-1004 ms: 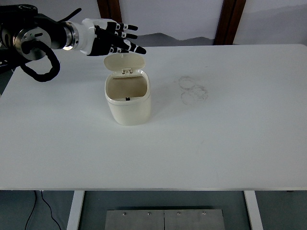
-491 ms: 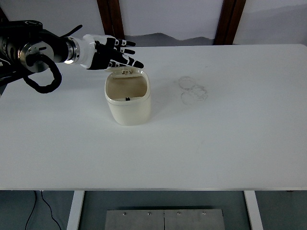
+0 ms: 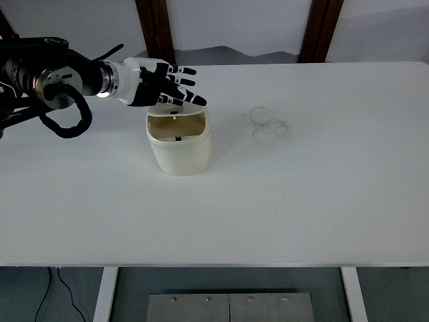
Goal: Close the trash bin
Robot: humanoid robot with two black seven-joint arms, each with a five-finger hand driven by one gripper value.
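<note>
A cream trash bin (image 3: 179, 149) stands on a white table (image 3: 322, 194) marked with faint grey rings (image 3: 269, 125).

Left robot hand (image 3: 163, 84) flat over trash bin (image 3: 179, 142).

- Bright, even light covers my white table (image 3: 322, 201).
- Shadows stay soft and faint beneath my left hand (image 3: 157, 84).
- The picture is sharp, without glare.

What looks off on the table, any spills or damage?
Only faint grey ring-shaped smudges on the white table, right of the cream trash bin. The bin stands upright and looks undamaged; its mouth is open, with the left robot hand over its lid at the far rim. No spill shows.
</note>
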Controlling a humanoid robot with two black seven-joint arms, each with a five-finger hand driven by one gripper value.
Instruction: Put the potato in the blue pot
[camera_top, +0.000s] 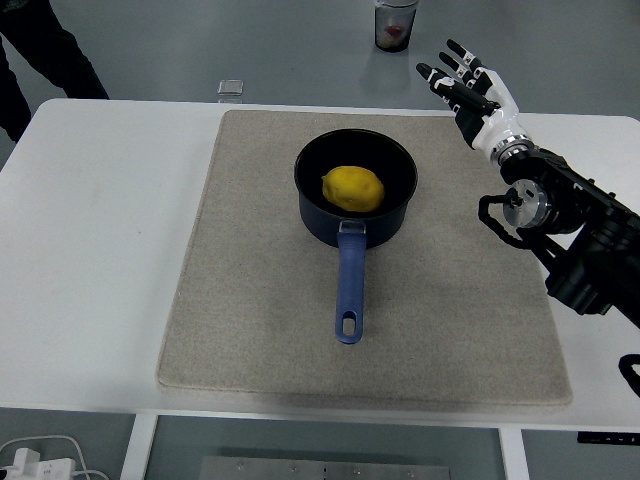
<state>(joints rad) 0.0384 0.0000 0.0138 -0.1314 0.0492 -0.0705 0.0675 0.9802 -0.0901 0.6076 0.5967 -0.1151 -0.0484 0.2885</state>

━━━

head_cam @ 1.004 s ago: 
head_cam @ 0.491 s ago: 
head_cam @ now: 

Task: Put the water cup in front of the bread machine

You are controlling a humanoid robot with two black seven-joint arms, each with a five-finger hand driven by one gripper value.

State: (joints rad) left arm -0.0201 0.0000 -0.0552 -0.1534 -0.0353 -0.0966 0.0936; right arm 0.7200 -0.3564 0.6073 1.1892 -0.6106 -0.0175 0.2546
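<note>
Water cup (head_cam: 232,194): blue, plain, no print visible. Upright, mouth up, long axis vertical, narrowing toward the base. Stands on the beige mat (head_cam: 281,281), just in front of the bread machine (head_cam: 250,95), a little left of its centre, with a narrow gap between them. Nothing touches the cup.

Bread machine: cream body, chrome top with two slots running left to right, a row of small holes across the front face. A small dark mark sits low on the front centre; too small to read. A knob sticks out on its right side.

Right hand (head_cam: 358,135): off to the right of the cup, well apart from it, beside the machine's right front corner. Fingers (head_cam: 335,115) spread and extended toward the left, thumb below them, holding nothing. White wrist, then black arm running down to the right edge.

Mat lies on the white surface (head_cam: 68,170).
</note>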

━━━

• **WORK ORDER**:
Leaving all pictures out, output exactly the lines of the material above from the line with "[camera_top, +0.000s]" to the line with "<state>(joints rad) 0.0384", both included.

• **RESULT OF THE EXERCISE**:
[camera_top, +0.000s] 
<state>(joints rad) 0.0384 0.0000 0.0138 -0.1314 0.0492 -0.0705 0.0675 0.9802 -0.0901 0.6076 0.5967 -0.1151 -0.0484 0.2885</state>

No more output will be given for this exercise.